*Data provided:*
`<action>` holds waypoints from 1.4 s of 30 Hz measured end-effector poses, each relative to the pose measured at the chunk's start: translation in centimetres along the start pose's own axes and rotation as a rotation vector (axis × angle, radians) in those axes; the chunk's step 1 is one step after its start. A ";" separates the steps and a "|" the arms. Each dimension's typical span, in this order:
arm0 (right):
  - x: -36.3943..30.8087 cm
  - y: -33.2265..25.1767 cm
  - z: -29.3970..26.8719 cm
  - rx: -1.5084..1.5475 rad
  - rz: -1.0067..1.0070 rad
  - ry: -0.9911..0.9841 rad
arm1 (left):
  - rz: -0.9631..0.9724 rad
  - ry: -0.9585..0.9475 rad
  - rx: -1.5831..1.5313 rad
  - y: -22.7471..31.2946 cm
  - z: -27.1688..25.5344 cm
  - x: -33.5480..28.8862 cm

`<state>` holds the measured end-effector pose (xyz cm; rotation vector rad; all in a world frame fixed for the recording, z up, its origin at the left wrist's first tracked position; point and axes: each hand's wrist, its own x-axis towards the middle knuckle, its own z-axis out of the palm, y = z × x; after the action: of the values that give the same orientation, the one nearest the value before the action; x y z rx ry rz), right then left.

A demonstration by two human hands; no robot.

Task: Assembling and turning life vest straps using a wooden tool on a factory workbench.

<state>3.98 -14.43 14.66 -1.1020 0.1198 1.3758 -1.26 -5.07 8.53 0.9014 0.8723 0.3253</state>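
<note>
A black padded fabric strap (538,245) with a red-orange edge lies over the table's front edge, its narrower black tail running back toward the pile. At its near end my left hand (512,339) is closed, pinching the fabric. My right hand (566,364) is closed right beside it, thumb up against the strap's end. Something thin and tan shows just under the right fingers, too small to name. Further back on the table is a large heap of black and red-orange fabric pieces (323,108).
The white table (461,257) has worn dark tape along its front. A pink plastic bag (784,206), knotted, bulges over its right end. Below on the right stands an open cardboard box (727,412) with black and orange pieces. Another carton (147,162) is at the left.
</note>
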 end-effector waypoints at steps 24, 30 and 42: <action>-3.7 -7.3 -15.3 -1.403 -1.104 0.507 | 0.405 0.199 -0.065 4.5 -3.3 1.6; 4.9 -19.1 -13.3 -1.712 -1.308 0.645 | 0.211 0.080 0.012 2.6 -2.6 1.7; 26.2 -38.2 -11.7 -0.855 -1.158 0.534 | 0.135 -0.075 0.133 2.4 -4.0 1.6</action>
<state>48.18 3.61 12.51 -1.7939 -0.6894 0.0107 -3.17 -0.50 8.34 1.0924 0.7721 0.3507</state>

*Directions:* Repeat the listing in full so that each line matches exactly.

*Solution for this problem:*
`<action>` holds waypoints from 1.4 s of 30 Hz measured end-effector poses, each relative to the pose measured at the chunk's start: translation in centimetres along the start pose's own axes and rotation as a rotation vector (axis × angle, radians) in those axes; the chunk's step 1 is one step after its start. A ";" separates the steps and a "|" the arms. Each dimension's typical span, in this order:
arm0 (right):
  - x: -36.3943..30.8087 cm
  - y: -33.2265..25.1767 cm
  - z: -29.3970..26.8719 cm
  - rx: -1.5084..1.5475 rad
  - rz: -1.0067..1.0070 rad
  - ry: -0.9911..0.9841 rad
arm1 (left):
  - rz: -0.9631..0.9724 rad
  - ry: -0.9585..0.9475 rad
  - rx: -1.5831..1.5313 rad
  - y: -22.7471..31.2946 cm
  - z: -27.1688..25.5344 cm
  - x: -33.5480..28.8862 cm

`<state>` holds the measured end-effector pose (xyz cm; rotation vector rad; all in a world frame fixed for the recording, z up, its origin at the left wrist's first tracked position; point and axes: each hand's wrist, its own x-axis towards the middle knuckle, its own z-axis out of the palm, y = z × x; after the action: of the values that give the same orientation, the one nearest the value before the action; x y z rx ry rz), right then left.

A demonstration by two human hands; no robot.

Task: Assembling and turning life vest straps using a wooden tool on a factory workbench.

<state>3.98 -14.43 14.66 -1.1020 0.1198 1.3758 -1.26 -5.07 8.53 0.9014 0.8723 0.3253</state>
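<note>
A black padded fabric strap (538,245) with a red-orange edge lies over the table's front edge, its narrower black tail running back toward the pile. At its near end my left hand (512,339) is closed, pinching the fabric. My right hand (566,364) is closed right beside it, thumb up against the strap's end. Something thin and tan shows just under the right fingers, too small to name. Further back on the table is a large heap of black and red-orange fabric pieces (323,108).
The white table (461,257) has worn dark tape along its front. A pink plastic bag (784,206), knotted, bulges over its right end. Below on the right stands an open cardboard box (727,412) with black and orange pieces. Another carton (147,162) is at the left.
</note>
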 end-effector waypoints at steps 24, 30 and 42: <action>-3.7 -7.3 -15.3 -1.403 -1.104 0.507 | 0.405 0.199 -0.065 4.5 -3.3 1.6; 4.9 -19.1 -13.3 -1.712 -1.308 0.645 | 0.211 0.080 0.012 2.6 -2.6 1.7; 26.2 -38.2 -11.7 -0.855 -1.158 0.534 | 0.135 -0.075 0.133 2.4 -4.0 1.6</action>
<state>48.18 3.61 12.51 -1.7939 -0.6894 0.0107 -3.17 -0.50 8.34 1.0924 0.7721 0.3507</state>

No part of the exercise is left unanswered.